Exercise directions: Each line from the opening of the listing below through the line that contains "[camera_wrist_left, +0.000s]" is to be output exactly as written.
[Given material — start]
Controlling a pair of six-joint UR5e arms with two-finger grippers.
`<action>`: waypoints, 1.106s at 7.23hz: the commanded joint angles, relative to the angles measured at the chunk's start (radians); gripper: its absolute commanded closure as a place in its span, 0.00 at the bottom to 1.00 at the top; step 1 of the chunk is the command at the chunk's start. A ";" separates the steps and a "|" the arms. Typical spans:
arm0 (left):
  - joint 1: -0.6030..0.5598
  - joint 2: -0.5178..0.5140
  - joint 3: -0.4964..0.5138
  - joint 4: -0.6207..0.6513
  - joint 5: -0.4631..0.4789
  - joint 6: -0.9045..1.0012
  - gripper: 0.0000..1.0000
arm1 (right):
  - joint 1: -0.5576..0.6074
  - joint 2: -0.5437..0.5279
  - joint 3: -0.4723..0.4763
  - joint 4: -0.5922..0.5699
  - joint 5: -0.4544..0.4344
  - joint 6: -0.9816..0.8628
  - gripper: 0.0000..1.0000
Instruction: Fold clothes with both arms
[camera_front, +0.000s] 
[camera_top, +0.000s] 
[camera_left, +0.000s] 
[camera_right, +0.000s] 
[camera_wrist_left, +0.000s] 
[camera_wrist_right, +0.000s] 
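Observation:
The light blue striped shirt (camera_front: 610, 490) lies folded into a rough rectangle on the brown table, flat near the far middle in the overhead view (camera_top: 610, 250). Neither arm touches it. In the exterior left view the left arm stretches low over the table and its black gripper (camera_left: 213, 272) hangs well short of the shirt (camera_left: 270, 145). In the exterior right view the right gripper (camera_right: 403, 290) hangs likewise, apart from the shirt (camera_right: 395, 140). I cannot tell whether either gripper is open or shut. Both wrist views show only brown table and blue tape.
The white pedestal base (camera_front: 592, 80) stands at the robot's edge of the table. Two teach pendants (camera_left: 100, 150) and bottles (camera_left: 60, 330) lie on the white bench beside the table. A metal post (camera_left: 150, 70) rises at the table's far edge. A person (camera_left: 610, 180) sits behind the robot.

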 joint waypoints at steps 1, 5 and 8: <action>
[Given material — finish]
Exercise response:
Controlling a pair of six-joint UR5e arms with two-finger grippers.
`<action>`: waypoints, 1.106s at 7.23hz: the commanded joint angles, relative to the angles measured at the chunk's start (radians); gripper: its absolute commanded closure as a place in its span, 0.00 at the bottom to 1.00 at the top; step 1 of the chunk is the command at the chunk's start. A ";" separates the steps and a "|" the arms. Typical spans:
arm0 (left):
  - joint 1: -0.6030..0.5598
  - joint 2: -0.5178..0.5140
  - joint 3: -0.4964..0.5138
  - joint 4: -0.6207..0.6513
  - joint 5: -0.4631..0.4789
  - joint 6: -0.9045..1.0012
  - gripper: 0.0000..1.0000
arm1 (right):
  - joint 1: -0.5576..0.6074
  - joint 2: -0.5437..0.5279
  - joint 3: -0.4723..0.4763
  - joint 4: -0.5922..0.5699
  - joint 5: -0.4544..0.4344
  - joint 6: -0.9816..0.8628
  - gripper: 0.0000..1.0000
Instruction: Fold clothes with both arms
[camera_front, +0.000s] 
[camera_top, +0.000s] 
[camera_left, +0.000s] 
[camera_right, +0.000s] 
[camera_wrist_left, +0.000s] 

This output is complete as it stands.